I watched a show while I was cooking tonight. It was a documentary about a plastic surgeon’s office in Glasgow. It showed all sorts of different patients coming in for everything from botox to hair transplants to full facelifts.
What struck me is that the patients each really hated something about the way they looked and yet, to me, they looked fine. What’s more, I couldn’t tell much difference when they were done. Meanwhile, some of them were weeping for joy at the removal of jowls, or a double chin or the improvement of a sagging eyelid. Each of these physical ‘flaws’ had weighed that person down, ruining their enjoyment of life, preoccupying them with stuff that their friends hadn’t even noticed, and that absolutely, 100% does not matter in the end, because we’ll all be dead soon enough and no-one who walks past your headstone will know or care that you once had sagging eyelids!
It made me think about the flaws I see in my own face as I approach my 53rd birthday (yikes!).
I’m pretty sure I exaggerate them. I say this because I have sat in front of my best friend, turning my head this way and that and saying “c’mon surely you can see that?!” all while she insists that no, she doesn’t think my neck looks like a turkey’s and she doesn’t have the faintest idea what I’m talking about.
But watching that documentary reminded me that jowls, lines, double chin, fat thighs … none of it matters in any of the ways that really count.
I took a different approach with this one as I want to keep changing things up.
I painted the page orange yesterday so it was dry before I started.
Next I drew an outline with a white gel pen, then added to that with a black pen. Finally, I added some orange glazes to add shading.
Not sure it works 100%, but I always enjoy trying something a little bit different.
Something happened yesterday. A small event but the way I interpreted it caused me real pain. I didn’t sleep very well. I held a real pity party for myself.
Today I found out that my interpretation was faulty, and that there was nothing hurtful about what actually happened.
As I have learned more about the mind and the ego and the tricks they play on us, I have observed a hundred instances like this one. Each time my dark thoughts are proven wrong, I promise myself to be smarter next time.
And then something else happens, and I’m triggered, and the whole thing plays out again.
I am the one hurting myself.

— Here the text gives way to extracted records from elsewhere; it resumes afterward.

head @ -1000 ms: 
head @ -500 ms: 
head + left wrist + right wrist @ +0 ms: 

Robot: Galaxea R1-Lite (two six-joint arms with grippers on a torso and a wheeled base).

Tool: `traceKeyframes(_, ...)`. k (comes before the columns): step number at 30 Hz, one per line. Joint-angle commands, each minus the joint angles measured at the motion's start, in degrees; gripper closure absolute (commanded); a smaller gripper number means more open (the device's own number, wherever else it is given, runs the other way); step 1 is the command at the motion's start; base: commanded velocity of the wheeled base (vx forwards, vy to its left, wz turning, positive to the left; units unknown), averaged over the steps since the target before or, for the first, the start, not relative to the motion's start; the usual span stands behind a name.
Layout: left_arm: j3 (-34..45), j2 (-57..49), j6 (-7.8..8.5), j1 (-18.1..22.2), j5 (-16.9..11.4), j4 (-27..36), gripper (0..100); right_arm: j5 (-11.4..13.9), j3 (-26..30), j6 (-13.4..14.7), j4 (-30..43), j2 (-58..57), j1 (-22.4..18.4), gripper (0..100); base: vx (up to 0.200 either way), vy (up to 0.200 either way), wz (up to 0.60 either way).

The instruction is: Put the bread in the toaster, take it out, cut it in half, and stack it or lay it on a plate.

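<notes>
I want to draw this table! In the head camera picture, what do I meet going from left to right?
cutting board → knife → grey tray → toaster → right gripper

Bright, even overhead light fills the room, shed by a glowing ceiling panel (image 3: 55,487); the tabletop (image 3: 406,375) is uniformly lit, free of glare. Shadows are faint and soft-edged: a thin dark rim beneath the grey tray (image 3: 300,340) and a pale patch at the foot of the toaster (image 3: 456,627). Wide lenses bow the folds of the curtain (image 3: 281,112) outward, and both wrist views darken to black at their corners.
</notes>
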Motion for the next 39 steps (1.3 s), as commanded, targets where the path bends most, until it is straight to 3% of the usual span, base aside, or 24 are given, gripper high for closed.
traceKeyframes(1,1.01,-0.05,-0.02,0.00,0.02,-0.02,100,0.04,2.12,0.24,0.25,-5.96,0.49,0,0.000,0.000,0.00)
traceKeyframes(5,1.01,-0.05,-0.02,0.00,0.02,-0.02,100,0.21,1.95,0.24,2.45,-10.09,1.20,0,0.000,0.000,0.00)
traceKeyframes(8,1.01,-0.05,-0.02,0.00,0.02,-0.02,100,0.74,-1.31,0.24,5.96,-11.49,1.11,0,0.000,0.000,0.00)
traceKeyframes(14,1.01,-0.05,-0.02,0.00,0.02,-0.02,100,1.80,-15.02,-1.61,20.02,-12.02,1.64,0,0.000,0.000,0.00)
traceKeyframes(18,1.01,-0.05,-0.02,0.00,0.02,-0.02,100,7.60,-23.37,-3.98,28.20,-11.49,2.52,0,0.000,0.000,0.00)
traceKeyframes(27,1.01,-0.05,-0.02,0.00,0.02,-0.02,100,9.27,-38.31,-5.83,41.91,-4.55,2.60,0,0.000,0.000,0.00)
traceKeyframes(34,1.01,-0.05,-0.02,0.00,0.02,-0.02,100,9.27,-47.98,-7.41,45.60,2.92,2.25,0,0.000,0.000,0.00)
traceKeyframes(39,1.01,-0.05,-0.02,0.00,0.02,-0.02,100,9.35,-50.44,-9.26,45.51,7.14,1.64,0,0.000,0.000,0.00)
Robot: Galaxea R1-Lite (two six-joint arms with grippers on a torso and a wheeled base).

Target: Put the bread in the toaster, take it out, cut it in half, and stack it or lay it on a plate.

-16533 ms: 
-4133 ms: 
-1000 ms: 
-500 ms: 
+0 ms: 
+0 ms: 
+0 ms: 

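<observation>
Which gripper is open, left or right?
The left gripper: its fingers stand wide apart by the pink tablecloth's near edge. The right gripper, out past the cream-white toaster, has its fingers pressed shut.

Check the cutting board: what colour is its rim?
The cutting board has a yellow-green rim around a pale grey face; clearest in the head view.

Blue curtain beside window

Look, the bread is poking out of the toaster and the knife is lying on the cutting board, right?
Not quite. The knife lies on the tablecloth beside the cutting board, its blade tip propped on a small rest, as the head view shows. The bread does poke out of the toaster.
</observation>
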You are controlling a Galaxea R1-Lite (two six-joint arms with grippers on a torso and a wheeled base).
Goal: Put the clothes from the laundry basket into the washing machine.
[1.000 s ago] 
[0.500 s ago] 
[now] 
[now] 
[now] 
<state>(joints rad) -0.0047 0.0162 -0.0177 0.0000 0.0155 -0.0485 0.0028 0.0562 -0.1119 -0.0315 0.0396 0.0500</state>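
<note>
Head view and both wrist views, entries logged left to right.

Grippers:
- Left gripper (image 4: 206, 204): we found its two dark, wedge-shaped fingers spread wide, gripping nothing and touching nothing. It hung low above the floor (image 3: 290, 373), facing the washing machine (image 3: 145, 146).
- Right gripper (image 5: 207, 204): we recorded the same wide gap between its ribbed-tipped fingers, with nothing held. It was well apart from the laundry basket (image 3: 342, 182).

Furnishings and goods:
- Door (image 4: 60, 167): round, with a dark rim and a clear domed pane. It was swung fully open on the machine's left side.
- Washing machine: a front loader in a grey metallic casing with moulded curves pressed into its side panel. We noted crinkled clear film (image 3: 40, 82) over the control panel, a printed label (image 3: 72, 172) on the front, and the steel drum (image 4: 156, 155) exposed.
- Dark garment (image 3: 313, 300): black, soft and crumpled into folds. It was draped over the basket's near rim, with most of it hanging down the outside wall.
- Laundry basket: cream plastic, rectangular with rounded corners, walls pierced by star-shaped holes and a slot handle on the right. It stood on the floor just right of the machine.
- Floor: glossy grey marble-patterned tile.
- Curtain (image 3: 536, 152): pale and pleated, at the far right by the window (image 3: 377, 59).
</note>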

It has to stop.
“I’m the same old story same old act
One step up and two steps back.”
— Bruce Springsteen
Whatever I’m feeling, Bruce has already said it best.
I found this poem today in a book I got in a second-hand bookshop. I collaged it into today’s portrait but I love it so much, I’m also typing it out for you.
We do not receive wisdom, we must discover it for ourselves, after a journey through the wilderness, which no-one else can make for us, which no-one can spare us, for our wisdom is the point of view from which we come at last to regard the world. — Marcel Proust.
I approached this selfie differently than any before, in that I started with the paint and then built up layers of colour before finally adding line. The final effect is a bit of a Frankenstein’s monster but I kind of like it. I do feel as though I am constructing myself from bits and pieces that I dig up, or find lying around, so it’s quite apt.
The poem collaged on this portrait speaks for itself.
Finally today it stopped raining and I actually got out for a walk. Such a nice (and rare) feeling to be outside and it set me up for the rest of the day.
I was at life drawing class tonight and wound up working next to my favourite artist in the group. She used purple and yellow pastel in her drawing and the combination looked fantastic, so when I got home, I used it for my selfie.
This is one of my favourites so far. I like the colour layering and the line on top and I think I continue to capture my improved mood, which I totally credit to today’s meals (big fruit salad for breakfast; mashed avocado, spinach and tomato on toasted wholewheat bread followed by watermelon for lunch; and spicy red lentil and tomato soup for dinner. YUM!) Best of all, the chocolate cake I made over the weekend remains untouched in the fridge. Not because I’m telling myself I can’t have it, but because I don’t want to spoil how I’m feeling, so I’m choosing to leave it.
Does anyone want a slice of chocolate cake?